— Try it —
Write out every line below that includes the word "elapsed".

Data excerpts

^^^^

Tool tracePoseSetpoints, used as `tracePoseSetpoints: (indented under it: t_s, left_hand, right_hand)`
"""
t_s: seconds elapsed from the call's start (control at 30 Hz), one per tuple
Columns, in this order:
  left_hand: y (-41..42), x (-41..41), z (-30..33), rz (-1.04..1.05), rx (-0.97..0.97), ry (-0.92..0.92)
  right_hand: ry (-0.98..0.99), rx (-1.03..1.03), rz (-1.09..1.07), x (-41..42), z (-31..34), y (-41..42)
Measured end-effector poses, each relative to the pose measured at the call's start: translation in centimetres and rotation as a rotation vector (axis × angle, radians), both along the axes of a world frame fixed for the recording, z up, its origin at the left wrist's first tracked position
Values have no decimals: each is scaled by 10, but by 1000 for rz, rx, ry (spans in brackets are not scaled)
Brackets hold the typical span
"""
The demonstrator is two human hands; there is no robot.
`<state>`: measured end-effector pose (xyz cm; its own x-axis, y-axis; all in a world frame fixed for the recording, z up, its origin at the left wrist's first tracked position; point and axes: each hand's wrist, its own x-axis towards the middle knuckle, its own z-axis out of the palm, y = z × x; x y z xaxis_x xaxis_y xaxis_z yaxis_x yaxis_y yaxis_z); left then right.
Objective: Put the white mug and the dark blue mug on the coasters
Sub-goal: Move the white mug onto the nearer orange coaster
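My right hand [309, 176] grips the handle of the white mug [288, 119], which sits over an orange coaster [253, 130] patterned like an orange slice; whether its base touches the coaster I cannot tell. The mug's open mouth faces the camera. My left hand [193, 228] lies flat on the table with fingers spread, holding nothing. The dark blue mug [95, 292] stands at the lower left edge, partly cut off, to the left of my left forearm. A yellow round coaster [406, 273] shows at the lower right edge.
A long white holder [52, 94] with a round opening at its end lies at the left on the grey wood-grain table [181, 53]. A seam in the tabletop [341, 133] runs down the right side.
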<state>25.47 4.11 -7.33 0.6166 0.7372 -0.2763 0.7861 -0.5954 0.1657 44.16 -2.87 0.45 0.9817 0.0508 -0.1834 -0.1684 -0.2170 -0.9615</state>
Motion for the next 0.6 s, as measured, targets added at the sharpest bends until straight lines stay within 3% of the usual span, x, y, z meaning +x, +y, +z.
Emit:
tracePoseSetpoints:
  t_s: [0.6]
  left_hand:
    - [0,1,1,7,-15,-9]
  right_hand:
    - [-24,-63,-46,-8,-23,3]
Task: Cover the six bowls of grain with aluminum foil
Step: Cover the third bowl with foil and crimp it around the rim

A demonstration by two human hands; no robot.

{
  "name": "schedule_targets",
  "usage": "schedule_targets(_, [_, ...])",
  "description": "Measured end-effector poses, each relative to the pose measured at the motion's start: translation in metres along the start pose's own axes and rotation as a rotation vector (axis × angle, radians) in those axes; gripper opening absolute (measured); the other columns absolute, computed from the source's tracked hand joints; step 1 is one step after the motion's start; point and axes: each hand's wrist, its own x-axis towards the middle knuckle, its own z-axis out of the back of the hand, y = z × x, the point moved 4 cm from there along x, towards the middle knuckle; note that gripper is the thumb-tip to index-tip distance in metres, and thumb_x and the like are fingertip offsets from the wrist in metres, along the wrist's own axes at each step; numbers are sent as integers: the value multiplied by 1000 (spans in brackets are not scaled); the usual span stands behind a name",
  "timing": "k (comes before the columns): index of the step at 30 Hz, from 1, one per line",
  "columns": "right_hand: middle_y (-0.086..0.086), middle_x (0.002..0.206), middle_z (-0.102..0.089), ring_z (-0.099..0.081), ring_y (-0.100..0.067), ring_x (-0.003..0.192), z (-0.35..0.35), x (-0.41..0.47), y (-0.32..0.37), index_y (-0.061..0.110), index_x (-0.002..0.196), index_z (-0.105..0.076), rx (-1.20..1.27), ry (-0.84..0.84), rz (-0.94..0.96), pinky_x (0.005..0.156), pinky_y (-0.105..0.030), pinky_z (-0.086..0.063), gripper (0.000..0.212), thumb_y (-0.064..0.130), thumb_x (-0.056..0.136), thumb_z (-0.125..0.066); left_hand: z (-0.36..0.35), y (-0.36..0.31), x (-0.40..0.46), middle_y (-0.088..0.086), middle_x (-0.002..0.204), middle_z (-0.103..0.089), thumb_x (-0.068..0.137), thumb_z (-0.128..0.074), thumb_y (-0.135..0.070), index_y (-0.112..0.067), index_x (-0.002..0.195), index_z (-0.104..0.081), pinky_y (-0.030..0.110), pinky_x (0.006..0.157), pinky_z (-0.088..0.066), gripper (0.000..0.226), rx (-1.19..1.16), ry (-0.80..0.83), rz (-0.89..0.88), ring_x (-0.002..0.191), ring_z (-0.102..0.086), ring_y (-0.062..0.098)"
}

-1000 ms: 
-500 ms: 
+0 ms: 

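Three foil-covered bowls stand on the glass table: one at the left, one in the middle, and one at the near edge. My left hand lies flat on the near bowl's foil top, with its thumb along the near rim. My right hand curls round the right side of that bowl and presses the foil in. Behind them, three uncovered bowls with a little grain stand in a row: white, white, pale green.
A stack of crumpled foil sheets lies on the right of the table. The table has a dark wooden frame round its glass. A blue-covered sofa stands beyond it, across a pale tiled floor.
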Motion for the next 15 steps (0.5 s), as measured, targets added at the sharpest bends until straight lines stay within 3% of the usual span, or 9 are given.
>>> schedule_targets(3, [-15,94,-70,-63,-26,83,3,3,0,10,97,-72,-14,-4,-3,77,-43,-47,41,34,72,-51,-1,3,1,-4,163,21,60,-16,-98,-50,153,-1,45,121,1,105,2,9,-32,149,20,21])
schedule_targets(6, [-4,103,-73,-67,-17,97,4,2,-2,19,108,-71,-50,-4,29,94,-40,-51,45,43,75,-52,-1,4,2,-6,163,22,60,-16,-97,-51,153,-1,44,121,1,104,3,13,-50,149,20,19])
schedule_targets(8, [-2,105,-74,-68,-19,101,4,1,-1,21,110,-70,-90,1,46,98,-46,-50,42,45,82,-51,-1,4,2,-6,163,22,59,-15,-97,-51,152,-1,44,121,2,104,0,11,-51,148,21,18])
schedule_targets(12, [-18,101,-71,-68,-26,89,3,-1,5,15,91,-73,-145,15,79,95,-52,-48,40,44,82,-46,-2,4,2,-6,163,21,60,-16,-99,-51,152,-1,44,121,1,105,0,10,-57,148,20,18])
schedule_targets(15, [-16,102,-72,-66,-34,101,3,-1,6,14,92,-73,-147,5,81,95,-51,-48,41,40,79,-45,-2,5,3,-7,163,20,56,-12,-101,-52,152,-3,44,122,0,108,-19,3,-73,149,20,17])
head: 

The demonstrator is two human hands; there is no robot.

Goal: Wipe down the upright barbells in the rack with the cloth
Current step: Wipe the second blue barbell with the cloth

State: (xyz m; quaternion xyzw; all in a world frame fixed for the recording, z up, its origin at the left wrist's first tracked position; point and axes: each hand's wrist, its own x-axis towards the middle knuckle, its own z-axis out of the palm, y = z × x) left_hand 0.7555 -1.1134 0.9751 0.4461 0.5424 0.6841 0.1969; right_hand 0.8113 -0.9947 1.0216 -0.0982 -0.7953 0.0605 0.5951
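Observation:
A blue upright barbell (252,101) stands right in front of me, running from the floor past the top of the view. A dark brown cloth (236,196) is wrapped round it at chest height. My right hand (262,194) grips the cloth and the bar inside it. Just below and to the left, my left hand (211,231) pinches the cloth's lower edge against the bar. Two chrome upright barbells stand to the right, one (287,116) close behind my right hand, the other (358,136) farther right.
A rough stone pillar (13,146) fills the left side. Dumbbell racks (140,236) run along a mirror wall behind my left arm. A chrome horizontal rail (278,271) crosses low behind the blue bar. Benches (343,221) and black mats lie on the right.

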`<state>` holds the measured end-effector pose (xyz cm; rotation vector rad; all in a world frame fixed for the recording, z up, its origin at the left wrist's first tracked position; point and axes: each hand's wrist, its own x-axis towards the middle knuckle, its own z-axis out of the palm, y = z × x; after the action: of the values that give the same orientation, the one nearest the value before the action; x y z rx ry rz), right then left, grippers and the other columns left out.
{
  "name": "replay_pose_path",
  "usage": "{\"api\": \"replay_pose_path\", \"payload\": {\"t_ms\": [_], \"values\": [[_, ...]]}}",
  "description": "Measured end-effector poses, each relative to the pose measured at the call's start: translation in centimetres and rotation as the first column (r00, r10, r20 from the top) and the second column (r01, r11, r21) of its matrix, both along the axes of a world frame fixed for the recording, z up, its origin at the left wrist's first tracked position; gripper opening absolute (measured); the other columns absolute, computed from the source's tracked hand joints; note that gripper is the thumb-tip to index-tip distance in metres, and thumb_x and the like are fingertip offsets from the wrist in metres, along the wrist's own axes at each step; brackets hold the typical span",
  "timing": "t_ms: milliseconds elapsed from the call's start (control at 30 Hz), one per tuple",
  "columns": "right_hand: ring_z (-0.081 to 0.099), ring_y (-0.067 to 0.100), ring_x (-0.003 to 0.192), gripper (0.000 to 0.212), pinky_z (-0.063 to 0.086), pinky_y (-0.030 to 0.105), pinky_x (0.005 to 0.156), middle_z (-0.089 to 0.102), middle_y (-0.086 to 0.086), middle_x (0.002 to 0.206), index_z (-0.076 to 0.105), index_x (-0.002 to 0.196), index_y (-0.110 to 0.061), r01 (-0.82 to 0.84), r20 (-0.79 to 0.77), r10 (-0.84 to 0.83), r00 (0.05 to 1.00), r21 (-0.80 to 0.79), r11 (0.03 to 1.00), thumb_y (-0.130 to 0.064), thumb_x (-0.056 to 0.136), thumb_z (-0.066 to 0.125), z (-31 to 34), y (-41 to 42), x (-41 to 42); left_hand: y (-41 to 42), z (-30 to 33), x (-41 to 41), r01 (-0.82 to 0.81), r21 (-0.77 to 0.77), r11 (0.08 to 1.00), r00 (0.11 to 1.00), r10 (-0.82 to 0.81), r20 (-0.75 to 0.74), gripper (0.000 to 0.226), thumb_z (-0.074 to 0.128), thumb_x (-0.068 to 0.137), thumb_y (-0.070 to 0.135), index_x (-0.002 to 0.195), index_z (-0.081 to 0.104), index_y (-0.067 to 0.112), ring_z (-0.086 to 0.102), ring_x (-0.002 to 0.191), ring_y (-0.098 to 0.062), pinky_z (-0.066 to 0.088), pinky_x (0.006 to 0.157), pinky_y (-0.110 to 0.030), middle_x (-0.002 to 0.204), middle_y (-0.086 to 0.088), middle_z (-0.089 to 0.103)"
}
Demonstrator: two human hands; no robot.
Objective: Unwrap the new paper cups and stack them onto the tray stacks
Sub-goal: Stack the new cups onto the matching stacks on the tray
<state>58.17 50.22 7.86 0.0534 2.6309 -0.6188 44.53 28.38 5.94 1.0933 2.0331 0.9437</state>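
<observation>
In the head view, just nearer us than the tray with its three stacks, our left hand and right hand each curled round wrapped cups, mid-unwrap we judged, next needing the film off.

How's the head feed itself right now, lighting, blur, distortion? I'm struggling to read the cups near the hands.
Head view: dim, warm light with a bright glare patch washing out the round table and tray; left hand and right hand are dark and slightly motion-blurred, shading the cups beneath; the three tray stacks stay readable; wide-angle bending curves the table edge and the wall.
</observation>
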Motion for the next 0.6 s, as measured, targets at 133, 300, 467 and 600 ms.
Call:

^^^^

— Output —
t_s: seconds elapsed from the call's start (control at 30 Hz), one per tuple
  "timing": "t_ms: milliseconds elapsed from the call's start (control at 30 Hz), one per tuple",

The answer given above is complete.